• _What to produce_
Should any entry include an image, skip the image and copy the entry exactly.

[Data items]
*** Block opens ***

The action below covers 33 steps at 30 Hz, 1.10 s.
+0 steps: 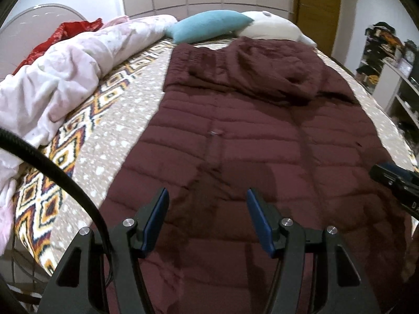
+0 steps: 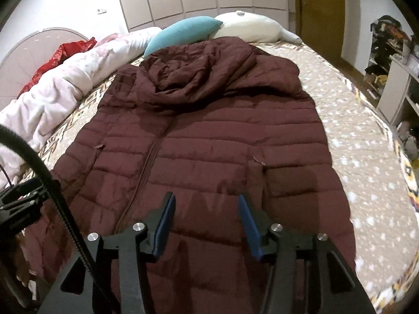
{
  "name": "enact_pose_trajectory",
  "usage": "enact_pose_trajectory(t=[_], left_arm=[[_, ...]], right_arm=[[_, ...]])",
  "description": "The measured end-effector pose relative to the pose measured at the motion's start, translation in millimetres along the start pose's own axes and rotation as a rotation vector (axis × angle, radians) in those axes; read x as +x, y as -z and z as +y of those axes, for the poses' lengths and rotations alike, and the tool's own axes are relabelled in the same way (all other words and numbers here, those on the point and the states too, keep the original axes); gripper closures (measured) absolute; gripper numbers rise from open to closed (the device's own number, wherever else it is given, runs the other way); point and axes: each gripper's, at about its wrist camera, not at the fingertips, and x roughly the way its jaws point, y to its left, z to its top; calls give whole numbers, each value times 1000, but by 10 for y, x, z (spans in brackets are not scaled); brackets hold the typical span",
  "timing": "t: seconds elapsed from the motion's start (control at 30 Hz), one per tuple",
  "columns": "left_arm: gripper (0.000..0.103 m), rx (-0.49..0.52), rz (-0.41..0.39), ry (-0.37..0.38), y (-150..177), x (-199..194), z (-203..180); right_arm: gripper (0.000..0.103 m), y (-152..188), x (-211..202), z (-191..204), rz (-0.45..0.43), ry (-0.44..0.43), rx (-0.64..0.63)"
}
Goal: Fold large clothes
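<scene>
1. Coat: a large maroon quilted coat lies spread flat on the bed, front side up, zipper closed, hood bunched at the far end near the pillows.
2. Long axis: the coat runs straight away from both tools, hem nearest, hood farthest.
3. Left tool: jaws wide apart, holding nothing, hovering over the near hem, left of the zipper line.
4. Right tool: jaws wide apart, empty, hovering over the near hem, right of the zipper line.
5. Reach: each tool is nearer to its own side edge of the coat; neither touches the fabric, as far as can be judged.
6. Judgement: no fold appears to be made yet. A lengthwise fold would probably call for gripping a side edge and carrying it across the zipper line.
</scene>
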Motion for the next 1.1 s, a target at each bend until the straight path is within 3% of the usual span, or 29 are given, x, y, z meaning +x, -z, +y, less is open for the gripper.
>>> enact_pose_trajectory(t=[0.13, 0.43, 1.1], left_arm=[[42, 12, 7, 36, 115, -137, -128], [42, 35, -17, 38, 300, -442, -252], [42, -36, -72, -61, 555, -859, 236]], right_arm=[[46, 80, -153, -9, -12, 17, -2], [43, 336, -405, -47, -7, 52, 13], [42, 896, -852, -457, 15, 130, 87]])
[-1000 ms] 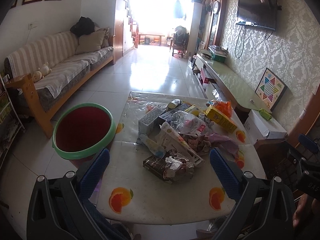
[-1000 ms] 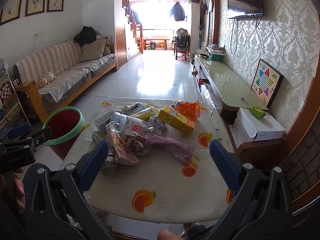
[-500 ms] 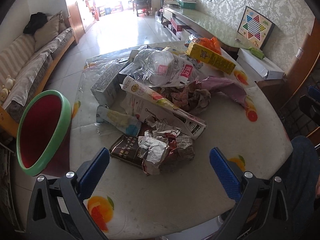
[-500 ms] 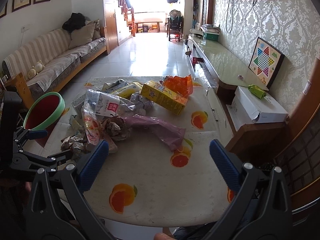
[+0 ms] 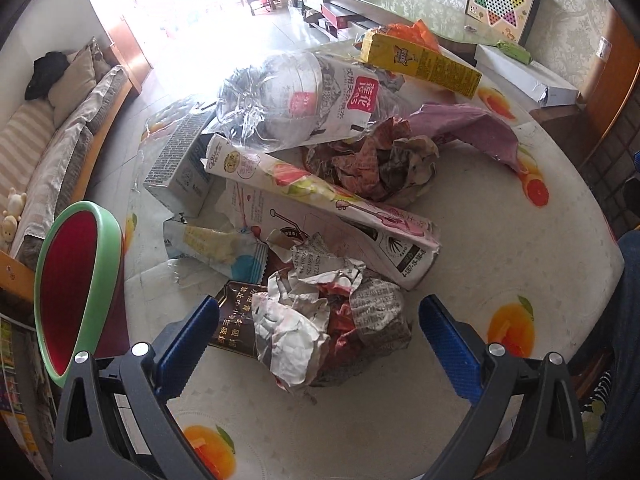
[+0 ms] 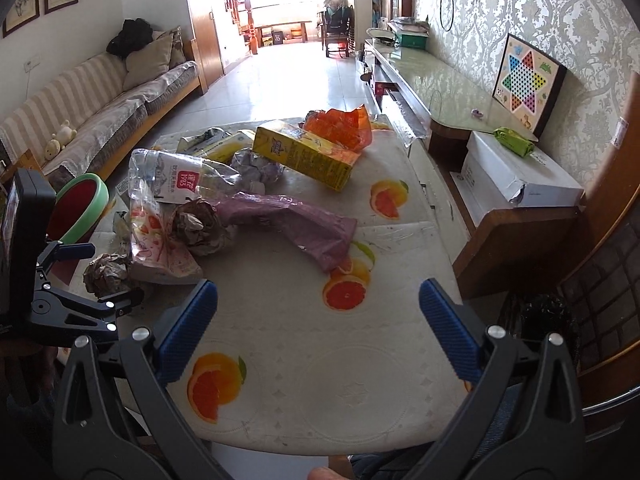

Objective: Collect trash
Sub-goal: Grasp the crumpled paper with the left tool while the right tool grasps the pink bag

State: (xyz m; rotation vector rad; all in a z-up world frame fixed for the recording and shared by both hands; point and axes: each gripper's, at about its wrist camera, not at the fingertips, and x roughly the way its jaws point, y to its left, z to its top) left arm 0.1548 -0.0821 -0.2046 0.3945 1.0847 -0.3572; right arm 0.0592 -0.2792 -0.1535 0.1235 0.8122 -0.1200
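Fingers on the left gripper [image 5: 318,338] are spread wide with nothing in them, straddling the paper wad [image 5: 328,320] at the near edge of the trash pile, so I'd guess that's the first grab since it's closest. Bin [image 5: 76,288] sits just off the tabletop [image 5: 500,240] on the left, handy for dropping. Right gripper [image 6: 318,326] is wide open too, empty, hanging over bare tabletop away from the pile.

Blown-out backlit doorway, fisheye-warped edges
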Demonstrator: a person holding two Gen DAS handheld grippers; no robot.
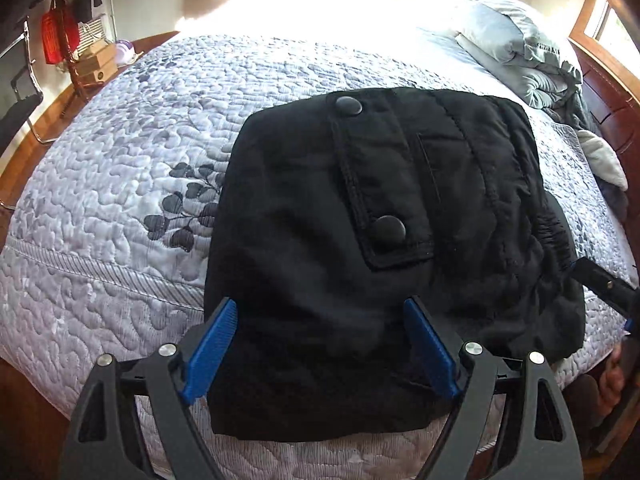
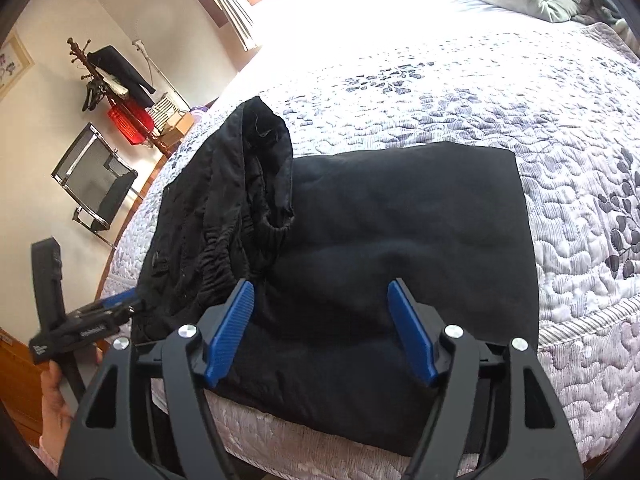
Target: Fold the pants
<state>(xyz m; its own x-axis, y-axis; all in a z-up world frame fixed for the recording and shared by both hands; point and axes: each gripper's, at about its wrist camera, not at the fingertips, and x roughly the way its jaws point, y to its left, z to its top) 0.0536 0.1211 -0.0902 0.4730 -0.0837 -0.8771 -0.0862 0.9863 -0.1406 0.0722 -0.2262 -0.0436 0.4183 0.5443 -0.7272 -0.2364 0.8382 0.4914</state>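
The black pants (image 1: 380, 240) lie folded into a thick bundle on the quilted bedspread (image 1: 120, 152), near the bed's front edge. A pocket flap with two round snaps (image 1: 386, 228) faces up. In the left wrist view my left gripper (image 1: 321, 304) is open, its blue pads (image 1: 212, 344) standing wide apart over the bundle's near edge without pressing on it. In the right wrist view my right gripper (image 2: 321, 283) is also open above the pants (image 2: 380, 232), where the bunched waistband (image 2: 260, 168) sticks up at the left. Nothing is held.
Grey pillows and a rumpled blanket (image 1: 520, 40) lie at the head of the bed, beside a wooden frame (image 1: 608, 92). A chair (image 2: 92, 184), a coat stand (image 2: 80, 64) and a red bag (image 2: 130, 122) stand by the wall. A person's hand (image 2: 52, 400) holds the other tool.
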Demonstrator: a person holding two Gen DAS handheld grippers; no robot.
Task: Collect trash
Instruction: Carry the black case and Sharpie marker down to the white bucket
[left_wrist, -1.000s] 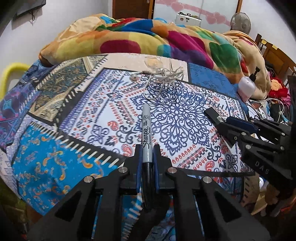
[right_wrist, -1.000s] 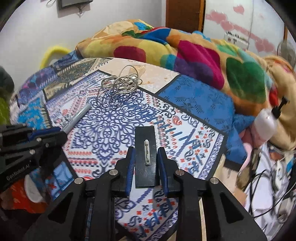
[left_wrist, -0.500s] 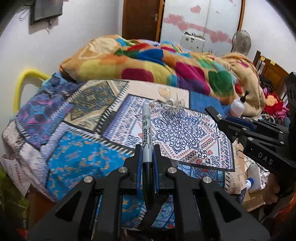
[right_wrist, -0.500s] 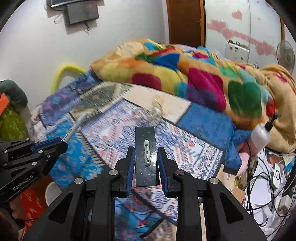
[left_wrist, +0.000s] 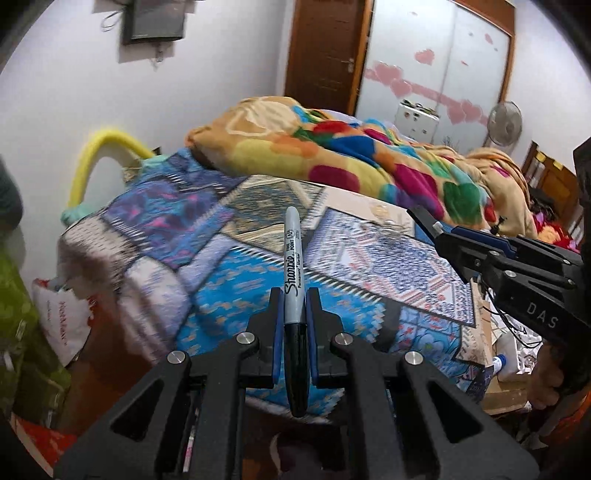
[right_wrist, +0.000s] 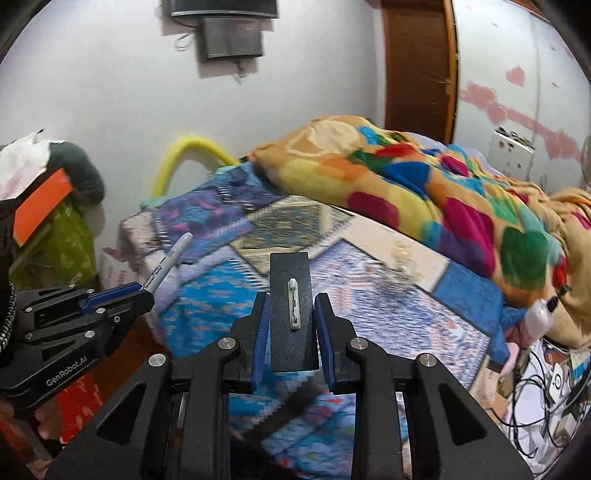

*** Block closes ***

• _Answer below_
The action below covers 33 steps at 30 Hz, 1.10 s.
+0 steps: 
+0 steps: 
{
  "name": "enact_pose_trajectory",
  "usage": "enact_pose_trajectory(t=[_], left_arm=[[_, ...]], right_arm=[[_, ...]])",
  "description": "The measured end-effector pose relative to the pose measured at the motion's start, translation in millimetres along the start pose's own axes and rotation as a rotation vector (axis × angle, radians) in those axes; read x as +x, y as -z and z as +y of those axes, for the poses' lengths and rotations alike, and the tool's own axes are relabelled in the same way (all other words and numbers here, those on the point and the states too, keep the original axes); gripper closures (measured) absolute; gripper numbers rise from open to closed (the device's own number, wherever else it is given, runs the other way); point and axes: each gripper's, at about its wrist camera, not at the fingertips, and x roughly the way its jaws point, y to its left, z to its top; calls give whole numbers, each value times 1000, but by 10 for y, x, z (spans in brackets are not scaled); brackets hold the typical span",
  "timing": "t: seconds elapsed from the motion's start (control at 30 Hz), one per tuple",
  "columns": "left_arm: gripper (0.000..0.103 m), rx (-0.49..0.52), rz (-0.41..0.39), ry (-0.37..0.38), y (-150..177), x (-199..194), z (-203..180); right_arm: gripper (0.000..0.103 m), y (-152..188), x (-211..202), z (-191..204), rz (-0.45..0.43), ry (-0.44..0.43), rx (-0.64..0.63)"
}
Goal: Fold large clothes
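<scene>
1. Coat: a large maroon quilted coat lies spread flat on the bed, front side up, zipper closed, hood bunched at the far end near the pillows.
2. Long axis: the coat runs straight away from both tools, hem nearest, hood farthest.
3. Left tool: jaws wide apart, holding nothing, hovering over the near hem, left of the zipper line.
4. Right tool: jaws wide apart, empty, hovering over the near hem, right of the zipper line.
5. Reach: each tool is nearer to its own side edge of the coat; neither touches the fabric, as far as can be judged.
6. Judgement: no fold appears to be made yet. A lengthwise fold would probably call for gripping a side edge and carrying it across the zipper line.
</scene>
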Motion for the next 1.1 s, a target at each bend until the straight path is within 3% of the usual span, or 29 are given, x, y, z meaning +x, -z, +y, less is open for the gripper.
>>> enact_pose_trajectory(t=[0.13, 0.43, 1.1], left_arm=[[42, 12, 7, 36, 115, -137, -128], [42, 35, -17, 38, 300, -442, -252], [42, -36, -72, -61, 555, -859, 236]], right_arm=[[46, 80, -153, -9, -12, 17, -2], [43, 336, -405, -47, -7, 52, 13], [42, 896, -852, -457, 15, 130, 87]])
[-1000 ms] 
[-1000 ms] 
[-500 ms] 
[-500 ms] 
[+0 ms] 
[+0 ms] 

Objective: Collect trash
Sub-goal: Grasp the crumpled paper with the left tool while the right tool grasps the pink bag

State: (xyz m; rotation vector rad; all in a z-up world frame fixed for the recording and shared by both hands; point and axes: each gripper's, at about its wrist camera, not at the fingertips, and x roughly the way its jaws point, y to its left, z to its top) left arm 0.1548 -0.0821 -0.2046 0.3945 1.0847 -0.3572; right arm 0.0592 -0.2792 -0.1535 0.1235 0.8122 -0.1200
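Fingers on the left gripper [image 5: 318,338] are spread wide with nothing in them, straddling the paper wad [image 5: 328,320] at the near edge of the trash pile, so I'd guess that's the first grab since it's closest. Bin [image 5: 76,288] sits just off the tabletop [image 5: 500,240] on the left, handy for dropping. Right gripper [image 6: 318,326] is wide open too, empty, hanging over bare tabletop away from the pile.

Blown-out backlit doorway, fisheye-warped edges
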Demonstrator: a person holding two Gen DAS handheld grippers; no robot.
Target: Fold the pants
<state>(xyz m; its own x-axis, y-axis; all in a z-up world frame fixed for the recording and shared by both hands; point and axes: each gripper's, at about its wrist camera, not at the fingertips, and x roughly the way its jaws point, y to its left, z to its top) 0.0536 0.1211 -0.0902 0.4730 -0.0837 -0.8771 -0.0862 0.9863 -0.1406 0.0722 -0.2262 -0.0436 0.4183 0.5443 -0.7272 -0.2364 0.8382 0.4914</state>
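The black pants (image 1: 380, 240) lie folded into a thick bundle on the quilted bedspread (image 1: 120, 152), near the bed's front edge. A pocket flap with two round snaps (image 1: 386, 228) faces up. In the left wrist view my left gripper (image 1: 321, 304) is open, its blue pads (image 1: 212, 344) standing wide apart over the bundle's near edge without pressing on it. In the right wrist view my right gripper (image 2: 321, 283) is also open above the pants (image 2: 380, 232), where the bunched waistband (image 2: 260, 168) sticks up at the left. Nothing is held.
Grey pillows and a rumpled blanket (image 1: 520, 40) lie at the head of the bed, beside a wooden frame (image 1: 608, 92). A chair (image 2: 92, 184), a coat stand (image 2: 80, 64) and a red bag (image 2: 130, 122) stand by the wall. A person's hand (image 2: 52, 400) holds the other tool.
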Demonstrator: a person holding two Gen DAS handheld grippers; no robot.
Task: Collect trash
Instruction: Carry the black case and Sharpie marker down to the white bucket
[left_wrist, -1.000s] 
[right_wrist, -1.000s] 
[left_wrist, -0.500s] 
[right_wrist, -0.500s] 
[left_wrist, +0.000s] 
[right_wrist, +0.000s] 

The exercise requires no additional answer.